XBRL: the teenage years is nothing to do with banging your head on a taxonomy or sniffing month-end reports fresh from your inkjet. But this ‘Financial Map’ blog post does make a number of good points that are worth repeating here. Having said that I’d guess that this post was in fact authored by a machine that has merely culled nuggets from the web and then compiled them into a barely-logical burbling. How else can you explain EDGAR being compared to the English king of the same name? But anyway the good points to remember about XBRL and XBRL GL are:
MOVING UPSTREAM
XBRL for General Ledger also will impact CPAs in the future. XBRL-GL moves XBRL upstream toward the transaction level by developing XBRL taxonomies for tagging the chart of accounts and accounting transactions. XBRL-GL is not a standard chart of accounts, it’s a standard method to tag existing charts of accounts.
Like Salmon, XBRL tags must go back to their point of origination – the transaction. The greedy bear that sits nearby trying to prevent XBRL moving upstream is called ‘ERP vendors’.
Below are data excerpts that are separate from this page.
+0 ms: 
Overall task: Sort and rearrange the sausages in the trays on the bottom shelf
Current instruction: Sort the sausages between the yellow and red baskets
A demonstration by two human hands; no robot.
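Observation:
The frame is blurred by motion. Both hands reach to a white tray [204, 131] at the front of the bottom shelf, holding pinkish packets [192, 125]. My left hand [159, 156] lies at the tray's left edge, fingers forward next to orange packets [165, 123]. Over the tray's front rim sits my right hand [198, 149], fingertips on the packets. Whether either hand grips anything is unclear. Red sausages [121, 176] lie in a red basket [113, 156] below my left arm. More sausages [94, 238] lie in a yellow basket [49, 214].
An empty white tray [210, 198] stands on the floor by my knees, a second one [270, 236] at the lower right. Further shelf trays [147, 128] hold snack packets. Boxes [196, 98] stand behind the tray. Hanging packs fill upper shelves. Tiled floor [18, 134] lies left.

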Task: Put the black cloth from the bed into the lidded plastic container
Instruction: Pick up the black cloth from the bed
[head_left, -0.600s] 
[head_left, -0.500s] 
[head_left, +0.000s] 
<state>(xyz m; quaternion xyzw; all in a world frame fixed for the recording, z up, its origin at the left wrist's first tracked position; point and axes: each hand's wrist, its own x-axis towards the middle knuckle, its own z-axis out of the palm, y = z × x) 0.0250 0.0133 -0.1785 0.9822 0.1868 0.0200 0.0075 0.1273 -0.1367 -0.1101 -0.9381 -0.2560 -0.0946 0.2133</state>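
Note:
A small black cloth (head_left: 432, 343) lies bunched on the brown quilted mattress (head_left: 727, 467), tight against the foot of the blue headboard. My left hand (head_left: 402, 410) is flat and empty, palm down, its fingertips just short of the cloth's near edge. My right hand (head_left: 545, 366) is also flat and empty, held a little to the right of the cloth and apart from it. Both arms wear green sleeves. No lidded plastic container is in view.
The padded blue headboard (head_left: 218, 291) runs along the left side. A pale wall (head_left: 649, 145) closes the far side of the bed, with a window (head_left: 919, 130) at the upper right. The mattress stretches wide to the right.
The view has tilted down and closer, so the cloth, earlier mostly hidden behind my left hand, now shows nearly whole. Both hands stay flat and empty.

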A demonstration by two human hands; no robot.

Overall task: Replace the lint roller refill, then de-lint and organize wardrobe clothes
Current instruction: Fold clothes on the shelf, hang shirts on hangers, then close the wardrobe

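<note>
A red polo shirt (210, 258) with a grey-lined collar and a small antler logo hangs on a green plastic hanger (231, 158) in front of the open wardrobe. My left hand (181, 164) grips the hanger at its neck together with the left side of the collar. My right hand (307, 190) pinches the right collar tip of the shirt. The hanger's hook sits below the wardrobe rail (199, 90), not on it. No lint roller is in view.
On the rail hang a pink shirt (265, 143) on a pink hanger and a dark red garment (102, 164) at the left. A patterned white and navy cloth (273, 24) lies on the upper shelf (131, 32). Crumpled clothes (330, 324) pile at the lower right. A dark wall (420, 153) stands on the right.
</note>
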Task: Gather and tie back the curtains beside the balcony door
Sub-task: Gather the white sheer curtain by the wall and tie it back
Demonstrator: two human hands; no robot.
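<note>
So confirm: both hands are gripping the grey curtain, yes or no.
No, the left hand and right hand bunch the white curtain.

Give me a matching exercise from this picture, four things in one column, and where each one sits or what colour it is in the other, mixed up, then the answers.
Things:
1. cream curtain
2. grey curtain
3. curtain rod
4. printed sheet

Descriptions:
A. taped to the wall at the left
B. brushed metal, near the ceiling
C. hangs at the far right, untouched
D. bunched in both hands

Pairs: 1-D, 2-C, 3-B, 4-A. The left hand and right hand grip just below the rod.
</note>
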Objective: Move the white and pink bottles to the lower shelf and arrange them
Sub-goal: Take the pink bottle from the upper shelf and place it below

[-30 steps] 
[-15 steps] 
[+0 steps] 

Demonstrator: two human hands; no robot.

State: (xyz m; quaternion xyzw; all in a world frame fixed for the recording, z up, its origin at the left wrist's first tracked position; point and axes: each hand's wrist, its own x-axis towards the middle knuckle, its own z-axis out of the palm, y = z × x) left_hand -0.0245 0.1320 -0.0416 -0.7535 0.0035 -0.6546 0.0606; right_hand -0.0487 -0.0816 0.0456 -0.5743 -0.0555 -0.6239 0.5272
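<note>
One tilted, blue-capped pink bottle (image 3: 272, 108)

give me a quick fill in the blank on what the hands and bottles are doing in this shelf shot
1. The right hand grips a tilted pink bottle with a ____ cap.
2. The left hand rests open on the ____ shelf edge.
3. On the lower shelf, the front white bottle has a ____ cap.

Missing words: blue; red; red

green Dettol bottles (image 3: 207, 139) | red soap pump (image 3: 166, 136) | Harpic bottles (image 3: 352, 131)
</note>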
XBRL-GL (NB. Mr. E. Cohen will not like that dash) will allow drilling down from financial statements to trial balances to underlying transactions. Different XBRL-compatible accounting packages will be able to freely transfer information between them. These transfers could be directly between two accounting systems or all of the accounting data could be sent to a central data hub and translated into a common chart of accounts for consolidations.
Since the dawn of the XBRL age (mental image: Charles Hoffman in a bearskin, grunting), many people have pointed out the possibility of XBRL acting as a form of inter-accounting system EDI and as a means for automating much of the cumbersome consolidation and elimination process. But so far we remain relatively close to the ground, covered in hair and still grunting. Or to put it in another Kubrickian way: staring at some big black, shrieking obelisk instead of enjoying cashews and champagne with a Pan-Am stewardess on a moon shuttle as it waltzes through space.
This will be a real timesaver for CPAs who get trial balances and accounting details from their clients to enter into their own trial balance, tax or audit software. As these products become XBRL compatible, CPAs will simply request XBRL files. Although current accounting products have various export capabilities, file formats can vary greatly between products and even between versions of the same product.
Now this will be a major shift. Especially if your CPA is like mine. The only thing mine seems to request is money. I’ve tried to send him XBRL files but he says the bank won’t take them.
Let’s face it. XBRL is still a long way from Nirvana. More like XBRL: the Acne years.